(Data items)
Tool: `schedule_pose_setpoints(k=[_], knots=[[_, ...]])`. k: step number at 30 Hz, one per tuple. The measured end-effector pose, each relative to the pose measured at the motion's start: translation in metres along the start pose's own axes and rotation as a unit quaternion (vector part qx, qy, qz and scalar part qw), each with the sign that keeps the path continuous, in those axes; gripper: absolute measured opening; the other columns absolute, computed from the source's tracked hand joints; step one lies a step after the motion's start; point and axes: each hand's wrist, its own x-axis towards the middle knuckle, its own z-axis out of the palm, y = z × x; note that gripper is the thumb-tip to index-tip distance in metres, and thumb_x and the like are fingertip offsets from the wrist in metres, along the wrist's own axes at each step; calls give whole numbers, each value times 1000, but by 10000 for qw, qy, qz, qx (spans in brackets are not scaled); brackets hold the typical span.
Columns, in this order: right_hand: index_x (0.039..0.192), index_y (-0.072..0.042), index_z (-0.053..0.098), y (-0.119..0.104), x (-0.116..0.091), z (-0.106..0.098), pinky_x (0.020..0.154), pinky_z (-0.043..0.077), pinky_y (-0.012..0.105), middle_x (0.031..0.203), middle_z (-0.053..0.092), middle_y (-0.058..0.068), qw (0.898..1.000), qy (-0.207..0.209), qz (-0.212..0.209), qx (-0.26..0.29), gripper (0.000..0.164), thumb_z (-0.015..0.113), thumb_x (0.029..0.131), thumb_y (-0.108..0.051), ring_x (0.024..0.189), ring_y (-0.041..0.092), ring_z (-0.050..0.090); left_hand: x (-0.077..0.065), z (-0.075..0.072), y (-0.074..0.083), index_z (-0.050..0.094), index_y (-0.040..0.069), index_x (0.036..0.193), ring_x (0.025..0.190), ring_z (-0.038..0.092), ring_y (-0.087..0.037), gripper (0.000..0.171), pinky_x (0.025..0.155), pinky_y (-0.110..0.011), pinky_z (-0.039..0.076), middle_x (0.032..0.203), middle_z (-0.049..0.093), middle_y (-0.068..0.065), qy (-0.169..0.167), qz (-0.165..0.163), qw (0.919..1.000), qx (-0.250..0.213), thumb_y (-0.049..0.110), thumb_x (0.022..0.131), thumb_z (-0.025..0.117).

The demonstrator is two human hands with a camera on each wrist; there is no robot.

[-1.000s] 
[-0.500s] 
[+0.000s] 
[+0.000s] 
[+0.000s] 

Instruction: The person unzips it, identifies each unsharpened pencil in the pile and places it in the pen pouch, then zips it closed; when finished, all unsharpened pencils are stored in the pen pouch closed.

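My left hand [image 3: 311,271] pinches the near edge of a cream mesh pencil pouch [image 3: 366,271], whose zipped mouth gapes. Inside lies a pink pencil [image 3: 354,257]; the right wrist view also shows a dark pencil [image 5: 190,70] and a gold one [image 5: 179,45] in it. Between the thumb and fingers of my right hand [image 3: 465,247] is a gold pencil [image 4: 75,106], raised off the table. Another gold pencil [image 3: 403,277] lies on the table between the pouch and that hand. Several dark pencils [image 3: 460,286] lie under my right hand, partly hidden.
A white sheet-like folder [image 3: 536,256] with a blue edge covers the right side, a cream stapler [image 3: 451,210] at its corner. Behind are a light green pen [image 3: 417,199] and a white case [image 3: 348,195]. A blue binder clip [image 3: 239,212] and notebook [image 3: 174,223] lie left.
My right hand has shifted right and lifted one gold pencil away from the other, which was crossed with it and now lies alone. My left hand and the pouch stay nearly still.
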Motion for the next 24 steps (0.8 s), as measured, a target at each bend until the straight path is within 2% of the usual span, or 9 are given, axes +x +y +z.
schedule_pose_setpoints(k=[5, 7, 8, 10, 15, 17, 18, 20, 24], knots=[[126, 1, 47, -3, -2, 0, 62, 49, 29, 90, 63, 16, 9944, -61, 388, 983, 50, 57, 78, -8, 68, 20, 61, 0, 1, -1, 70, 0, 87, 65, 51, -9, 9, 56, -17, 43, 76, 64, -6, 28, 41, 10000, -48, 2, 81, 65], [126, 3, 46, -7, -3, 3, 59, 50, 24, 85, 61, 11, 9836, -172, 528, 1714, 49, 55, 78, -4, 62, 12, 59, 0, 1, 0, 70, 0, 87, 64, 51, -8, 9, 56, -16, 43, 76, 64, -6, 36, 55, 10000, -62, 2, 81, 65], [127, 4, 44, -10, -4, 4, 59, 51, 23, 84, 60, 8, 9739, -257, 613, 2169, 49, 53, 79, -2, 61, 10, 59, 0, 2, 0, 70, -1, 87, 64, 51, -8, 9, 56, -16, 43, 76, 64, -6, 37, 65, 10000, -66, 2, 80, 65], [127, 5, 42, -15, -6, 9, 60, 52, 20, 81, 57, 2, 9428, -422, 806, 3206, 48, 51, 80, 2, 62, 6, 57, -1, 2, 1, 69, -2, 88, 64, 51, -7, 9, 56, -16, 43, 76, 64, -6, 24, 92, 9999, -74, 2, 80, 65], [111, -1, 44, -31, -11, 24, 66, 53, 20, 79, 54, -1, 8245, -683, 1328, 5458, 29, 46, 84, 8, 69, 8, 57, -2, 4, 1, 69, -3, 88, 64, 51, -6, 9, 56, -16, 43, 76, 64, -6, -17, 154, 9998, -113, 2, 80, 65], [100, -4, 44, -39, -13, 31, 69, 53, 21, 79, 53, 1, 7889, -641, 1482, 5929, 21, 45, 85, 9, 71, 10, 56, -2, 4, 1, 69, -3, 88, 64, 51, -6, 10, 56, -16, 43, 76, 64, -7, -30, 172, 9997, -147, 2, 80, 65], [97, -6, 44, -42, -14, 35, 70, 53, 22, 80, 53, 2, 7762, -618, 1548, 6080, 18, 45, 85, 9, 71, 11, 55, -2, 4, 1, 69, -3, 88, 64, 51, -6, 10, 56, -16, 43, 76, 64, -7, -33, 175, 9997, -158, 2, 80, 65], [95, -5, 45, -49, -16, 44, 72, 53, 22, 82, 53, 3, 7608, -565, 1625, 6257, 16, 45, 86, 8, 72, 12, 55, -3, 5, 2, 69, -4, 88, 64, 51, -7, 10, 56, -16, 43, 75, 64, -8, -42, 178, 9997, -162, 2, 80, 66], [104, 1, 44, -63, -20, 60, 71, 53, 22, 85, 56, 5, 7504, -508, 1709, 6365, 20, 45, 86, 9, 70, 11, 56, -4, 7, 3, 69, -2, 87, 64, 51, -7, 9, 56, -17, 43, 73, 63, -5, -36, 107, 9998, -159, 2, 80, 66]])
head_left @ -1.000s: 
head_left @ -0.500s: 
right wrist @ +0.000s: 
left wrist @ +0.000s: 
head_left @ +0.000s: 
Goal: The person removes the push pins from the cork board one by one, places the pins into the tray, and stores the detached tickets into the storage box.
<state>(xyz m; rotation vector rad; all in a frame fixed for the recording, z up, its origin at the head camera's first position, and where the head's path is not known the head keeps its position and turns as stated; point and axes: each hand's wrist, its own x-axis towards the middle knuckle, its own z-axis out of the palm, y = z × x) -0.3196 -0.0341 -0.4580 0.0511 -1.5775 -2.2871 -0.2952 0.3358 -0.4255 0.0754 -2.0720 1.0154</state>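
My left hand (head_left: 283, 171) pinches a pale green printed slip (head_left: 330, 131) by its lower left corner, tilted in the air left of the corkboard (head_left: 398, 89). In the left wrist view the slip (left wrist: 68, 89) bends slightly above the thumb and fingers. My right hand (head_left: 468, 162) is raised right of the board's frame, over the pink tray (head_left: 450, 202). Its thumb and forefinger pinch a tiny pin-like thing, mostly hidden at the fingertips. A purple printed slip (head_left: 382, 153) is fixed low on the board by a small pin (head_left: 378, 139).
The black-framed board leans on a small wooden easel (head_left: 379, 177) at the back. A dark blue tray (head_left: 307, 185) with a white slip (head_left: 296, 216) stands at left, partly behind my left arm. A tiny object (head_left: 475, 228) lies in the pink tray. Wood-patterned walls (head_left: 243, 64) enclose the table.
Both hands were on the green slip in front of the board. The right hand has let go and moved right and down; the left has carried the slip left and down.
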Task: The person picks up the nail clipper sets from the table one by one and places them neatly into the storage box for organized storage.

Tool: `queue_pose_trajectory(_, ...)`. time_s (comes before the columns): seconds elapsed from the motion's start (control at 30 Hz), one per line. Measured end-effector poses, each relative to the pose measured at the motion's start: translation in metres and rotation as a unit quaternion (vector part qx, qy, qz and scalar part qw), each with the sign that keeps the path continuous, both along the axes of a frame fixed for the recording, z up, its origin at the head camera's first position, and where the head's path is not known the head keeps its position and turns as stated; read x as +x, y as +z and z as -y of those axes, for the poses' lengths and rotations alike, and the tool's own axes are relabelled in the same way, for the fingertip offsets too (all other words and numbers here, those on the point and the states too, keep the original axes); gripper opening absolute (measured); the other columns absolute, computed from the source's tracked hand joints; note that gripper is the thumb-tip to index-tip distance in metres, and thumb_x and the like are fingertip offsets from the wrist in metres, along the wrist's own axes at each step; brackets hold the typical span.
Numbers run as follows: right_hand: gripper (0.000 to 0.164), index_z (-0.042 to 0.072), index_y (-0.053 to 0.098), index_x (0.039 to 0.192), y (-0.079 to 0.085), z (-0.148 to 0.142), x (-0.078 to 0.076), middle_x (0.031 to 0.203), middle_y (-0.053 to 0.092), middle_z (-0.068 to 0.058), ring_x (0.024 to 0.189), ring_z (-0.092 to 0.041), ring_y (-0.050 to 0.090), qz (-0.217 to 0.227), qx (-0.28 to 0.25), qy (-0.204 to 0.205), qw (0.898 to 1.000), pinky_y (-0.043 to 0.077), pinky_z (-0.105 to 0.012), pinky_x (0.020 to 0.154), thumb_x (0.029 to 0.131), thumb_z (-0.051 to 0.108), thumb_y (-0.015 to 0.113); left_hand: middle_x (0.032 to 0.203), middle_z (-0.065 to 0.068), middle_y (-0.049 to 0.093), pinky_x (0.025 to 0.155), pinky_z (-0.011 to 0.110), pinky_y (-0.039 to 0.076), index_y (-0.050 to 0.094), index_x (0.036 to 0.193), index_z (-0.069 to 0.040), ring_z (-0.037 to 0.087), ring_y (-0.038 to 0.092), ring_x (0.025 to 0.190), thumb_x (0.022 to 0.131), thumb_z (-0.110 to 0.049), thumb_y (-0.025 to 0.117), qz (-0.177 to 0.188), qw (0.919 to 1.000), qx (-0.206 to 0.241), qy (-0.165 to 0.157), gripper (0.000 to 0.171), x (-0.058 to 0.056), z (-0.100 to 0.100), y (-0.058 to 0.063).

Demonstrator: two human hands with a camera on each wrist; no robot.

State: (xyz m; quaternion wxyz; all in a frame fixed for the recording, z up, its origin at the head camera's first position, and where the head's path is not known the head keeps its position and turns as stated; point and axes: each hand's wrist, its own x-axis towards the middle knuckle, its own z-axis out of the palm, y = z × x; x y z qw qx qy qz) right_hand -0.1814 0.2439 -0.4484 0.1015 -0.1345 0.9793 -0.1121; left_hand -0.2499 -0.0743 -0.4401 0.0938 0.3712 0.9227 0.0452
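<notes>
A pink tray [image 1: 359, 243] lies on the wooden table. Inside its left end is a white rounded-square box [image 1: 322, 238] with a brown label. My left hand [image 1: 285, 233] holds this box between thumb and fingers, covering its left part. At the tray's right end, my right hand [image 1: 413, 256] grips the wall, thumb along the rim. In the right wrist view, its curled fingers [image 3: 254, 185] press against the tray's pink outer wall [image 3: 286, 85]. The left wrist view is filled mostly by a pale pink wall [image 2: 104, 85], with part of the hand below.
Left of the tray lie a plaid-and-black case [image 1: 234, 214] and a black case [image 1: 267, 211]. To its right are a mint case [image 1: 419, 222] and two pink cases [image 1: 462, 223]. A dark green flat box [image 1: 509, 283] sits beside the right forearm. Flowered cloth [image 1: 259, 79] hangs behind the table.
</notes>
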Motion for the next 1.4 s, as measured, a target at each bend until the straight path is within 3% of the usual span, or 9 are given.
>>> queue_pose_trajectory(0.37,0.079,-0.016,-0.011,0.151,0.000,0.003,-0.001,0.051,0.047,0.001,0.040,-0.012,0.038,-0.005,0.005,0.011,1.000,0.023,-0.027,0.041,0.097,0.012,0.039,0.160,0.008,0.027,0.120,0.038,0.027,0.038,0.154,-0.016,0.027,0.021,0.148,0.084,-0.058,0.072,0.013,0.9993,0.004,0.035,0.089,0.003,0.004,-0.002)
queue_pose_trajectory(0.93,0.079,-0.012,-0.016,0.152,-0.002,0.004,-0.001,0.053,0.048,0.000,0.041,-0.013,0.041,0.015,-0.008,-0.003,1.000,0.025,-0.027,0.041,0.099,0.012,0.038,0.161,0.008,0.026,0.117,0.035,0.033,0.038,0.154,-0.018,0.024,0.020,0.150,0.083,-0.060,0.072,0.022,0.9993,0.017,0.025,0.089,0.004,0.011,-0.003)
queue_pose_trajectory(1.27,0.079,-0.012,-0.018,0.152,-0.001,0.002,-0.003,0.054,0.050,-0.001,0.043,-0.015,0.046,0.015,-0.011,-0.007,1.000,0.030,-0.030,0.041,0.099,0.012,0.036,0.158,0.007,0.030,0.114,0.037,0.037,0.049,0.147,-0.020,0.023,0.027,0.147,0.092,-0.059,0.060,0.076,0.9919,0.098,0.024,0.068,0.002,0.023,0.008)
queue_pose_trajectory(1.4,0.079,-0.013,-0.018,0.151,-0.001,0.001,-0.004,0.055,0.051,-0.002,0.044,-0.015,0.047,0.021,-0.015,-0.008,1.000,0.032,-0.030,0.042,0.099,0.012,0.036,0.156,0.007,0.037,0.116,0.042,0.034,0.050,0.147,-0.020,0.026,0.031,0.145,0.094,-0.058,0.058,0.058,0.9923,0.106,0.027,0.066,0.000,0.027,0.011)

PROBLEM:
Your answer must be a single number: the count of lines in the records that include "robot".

SOLUTION TO THIS EXERCISE:
2